In the material below, the required lines run from the one containing "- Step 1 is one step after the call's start" through the one containing "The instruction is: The". Copy those lines exactly, ends included, and nothing else.

[Records to use]

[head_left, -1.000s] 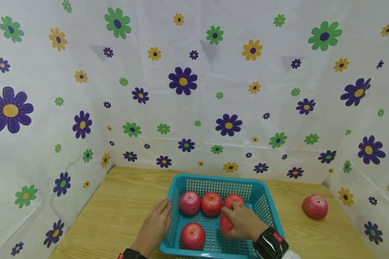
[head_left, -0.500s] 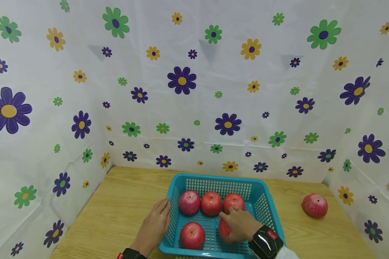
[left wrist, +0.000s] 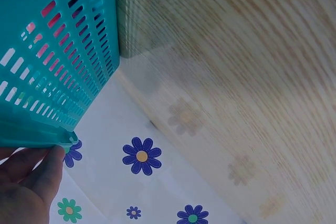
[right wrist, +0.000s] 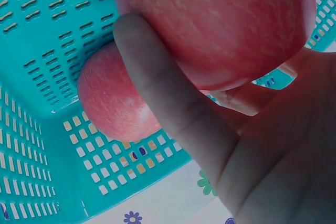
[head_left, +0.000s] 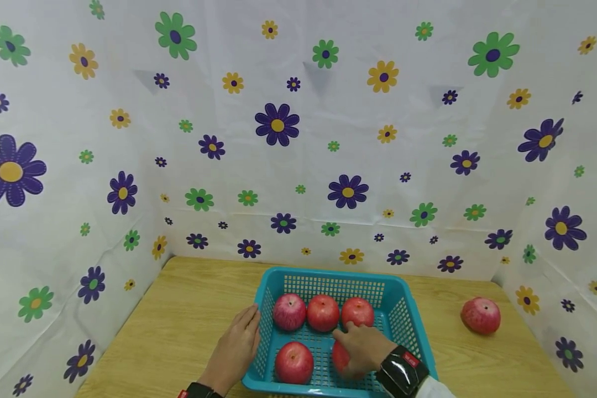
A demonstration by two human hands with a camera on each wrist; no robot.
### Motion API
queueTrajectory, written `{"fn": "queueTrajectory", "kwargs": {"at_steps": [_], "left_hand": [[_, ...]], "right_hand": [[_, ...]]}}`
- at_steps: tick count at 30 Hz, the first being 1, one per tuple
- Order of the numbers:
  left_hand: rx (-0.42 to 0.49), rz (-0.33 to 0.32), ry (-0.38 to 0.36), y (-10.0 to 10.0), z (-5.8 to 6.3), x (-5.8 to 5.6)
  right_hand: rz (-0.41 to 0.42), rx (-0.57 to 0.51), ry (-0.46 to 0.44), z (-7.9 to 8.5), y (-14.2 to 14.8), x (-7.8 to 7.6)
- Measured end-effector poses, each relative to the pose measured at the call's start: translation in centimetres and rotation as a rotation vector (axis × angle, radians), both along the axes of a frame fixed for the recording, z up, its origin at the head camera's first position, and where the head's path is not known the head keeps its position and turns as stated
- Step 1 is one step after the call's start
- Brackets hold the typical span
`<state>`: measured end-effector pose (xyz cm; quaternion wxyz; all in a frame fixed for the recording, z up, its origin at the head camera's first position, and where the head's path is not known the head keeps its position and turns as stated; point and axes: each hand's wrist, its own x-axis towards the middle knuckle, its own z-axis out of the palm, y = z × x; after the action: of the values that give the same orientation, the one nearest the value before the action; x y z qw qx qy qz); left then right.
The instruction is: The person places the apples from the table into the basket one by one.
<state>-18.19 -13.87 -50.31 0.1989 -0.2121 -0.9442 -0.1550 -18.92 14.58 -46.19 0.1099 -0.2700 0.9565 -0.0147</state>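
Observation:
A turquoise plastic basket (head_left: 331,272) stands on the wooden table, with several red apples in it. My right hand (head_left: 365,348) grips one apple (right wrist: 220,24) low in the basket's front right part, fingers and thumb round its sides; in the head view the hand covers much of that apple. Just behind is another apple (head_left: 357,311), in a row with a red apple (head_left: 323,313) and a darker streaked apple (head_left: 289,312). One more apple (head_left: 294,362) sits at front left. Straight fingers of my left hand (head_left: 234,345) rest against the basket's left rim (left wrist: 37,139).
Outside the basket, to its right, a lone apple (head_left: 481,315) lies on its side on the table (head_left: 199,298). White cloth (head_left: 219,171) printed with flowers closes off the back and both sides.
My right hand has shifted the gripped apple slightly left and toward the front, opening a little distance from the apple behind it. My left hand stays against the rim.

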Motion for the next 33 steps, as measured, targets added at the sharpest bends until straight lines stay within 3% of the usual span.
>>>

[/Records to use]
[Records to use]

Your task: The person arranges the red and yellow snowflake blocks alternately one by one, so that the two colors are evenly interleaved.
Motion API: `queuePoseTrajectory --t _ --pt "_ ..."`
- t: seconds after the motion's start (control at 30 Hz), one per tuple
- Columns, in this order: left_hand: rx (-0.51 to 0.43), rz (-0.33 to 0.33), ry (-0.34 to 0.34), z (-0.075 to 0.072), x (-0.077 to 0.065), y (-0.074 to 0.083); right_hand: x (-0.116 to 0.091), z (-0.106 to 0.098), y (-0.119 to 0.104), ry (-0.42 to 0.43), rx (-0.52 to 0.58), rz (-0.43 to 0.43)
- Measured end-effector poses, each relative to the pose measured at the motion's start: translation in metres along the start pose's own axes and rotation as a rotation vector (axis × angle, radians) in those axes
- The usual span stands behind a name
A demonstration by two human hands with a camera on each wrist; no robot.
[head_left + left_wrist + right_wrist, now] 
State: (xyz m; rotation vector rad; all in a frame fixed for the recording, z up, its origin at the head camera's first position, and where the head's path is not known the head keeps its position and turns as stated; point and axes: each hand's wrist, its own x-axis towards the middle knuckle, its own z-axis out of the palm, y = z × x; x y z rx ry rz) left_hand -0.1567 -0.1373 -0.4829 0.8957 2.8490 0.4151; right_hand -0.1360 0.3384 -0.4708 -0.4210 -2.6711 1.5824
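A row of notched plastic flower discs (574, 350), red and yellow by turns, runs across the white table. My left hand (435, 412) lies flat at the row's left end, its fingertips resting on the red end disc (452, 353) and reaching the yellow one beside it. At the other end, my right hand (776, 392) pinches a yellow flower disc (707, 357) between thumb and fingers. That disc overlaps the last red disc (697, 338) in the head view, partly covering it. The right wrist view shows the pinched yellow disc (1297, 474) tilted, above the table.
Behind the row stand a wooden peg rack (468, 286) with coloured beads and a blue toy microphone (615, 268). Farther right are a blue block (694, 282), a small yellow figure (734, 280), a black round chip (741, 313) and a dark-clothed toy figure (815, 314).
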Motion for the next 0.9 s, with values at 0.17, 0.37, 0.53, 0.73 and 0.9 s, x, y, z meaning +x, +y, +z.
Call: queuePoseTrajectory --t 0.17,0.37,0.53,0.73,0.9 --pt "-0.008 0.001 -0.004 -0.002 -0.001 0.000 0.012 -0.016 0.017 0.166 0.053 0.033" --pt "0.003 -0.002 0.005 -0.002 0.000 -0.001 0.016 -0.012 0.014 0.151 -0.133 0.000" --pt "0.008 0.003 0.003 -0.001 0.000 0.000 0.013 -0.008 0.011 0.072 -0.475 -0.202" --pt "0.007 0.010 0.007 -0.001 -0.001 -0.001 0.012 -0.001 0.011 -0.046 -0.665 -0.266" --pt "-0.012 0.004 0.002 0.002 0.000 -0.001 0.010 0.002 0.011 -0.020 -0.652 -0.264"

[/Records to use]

Response to this task –
- Step 1 is one step after the call's start
- Brackets hold the typical span
`<state>`: measured end-effector pose (xyz cm; quaternion wxyz; all in a frame fixed for the recording, z up, its origin at the head camera's first position, and where the head's path is not known the head keeps its position and turns as stated; point and axes: each hand's wrist, its own x-axis towards the middle knuckle, its own z-axis out of the palm, y = z × x; after the action: of the values that give the same orientation, the one nearest the value before the action; x y z qw qx qy qz); left then right.
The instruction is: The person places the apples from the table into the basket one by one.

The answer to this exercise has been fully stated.